◆ Work order
Your job is to return the whole listing unchanged while skipping its images.

◆ Given material
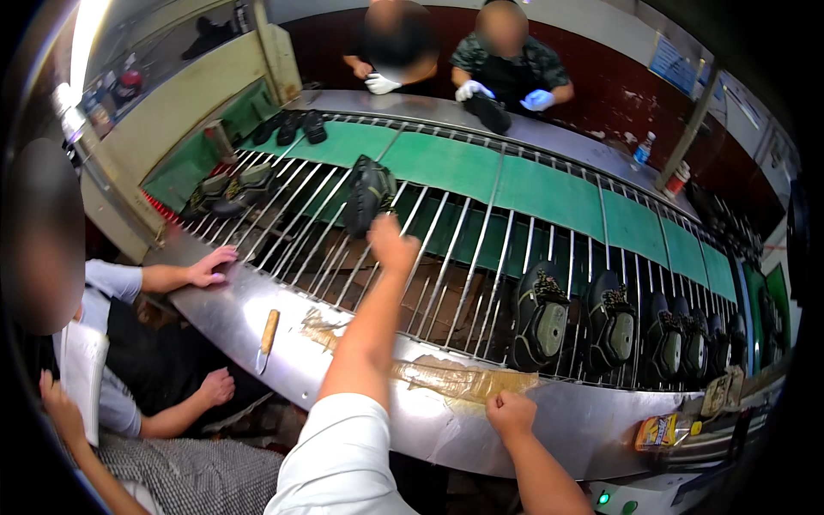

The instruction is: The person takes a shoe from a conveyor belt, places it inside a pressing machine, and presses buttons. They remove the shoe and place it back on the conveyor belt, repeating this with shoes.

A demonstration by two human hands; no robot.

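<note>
On rod conveyor (481, 257): left hand (392, 245) seemingly grips shoe (369, 193); right hand (510, 414) fisted, empty, at steel edge (429, 421).

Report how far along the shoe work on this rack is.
Done: a row of dark shoes already stands on the metal rods at the right. In hand: the left hand reaches onto the rods beside one shoe; grip unclear. The right hand rests fisted on the steel ledge. Left: two more shoes lie on the far-left rods.
</note>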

◆ Written reply
The instruction is: The person takes a shoe from a conveyor belt, places it inside a pressing machine, and presses buttons. They remove the shoe and place it back on the conveyor belt, repeating this with shoes.

A demonstration by two human hands; no robot.

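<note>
On rod conveyor (481, 257): left hand (392, 245) seemingly grips shoe (369, 193); right hand (510, 414) fisted, empty, at steel edge (429, 421).

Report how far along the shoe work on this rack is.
Done: a row of dark shoes already stands on the metal rods at the right. In hand: the left hand reaches onto the rods beside one shoe; grip unclear. The right hand rests fisted on the steel ledge. Left: two more shoes lie on the far-left rods.
</note>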

The response is now complete.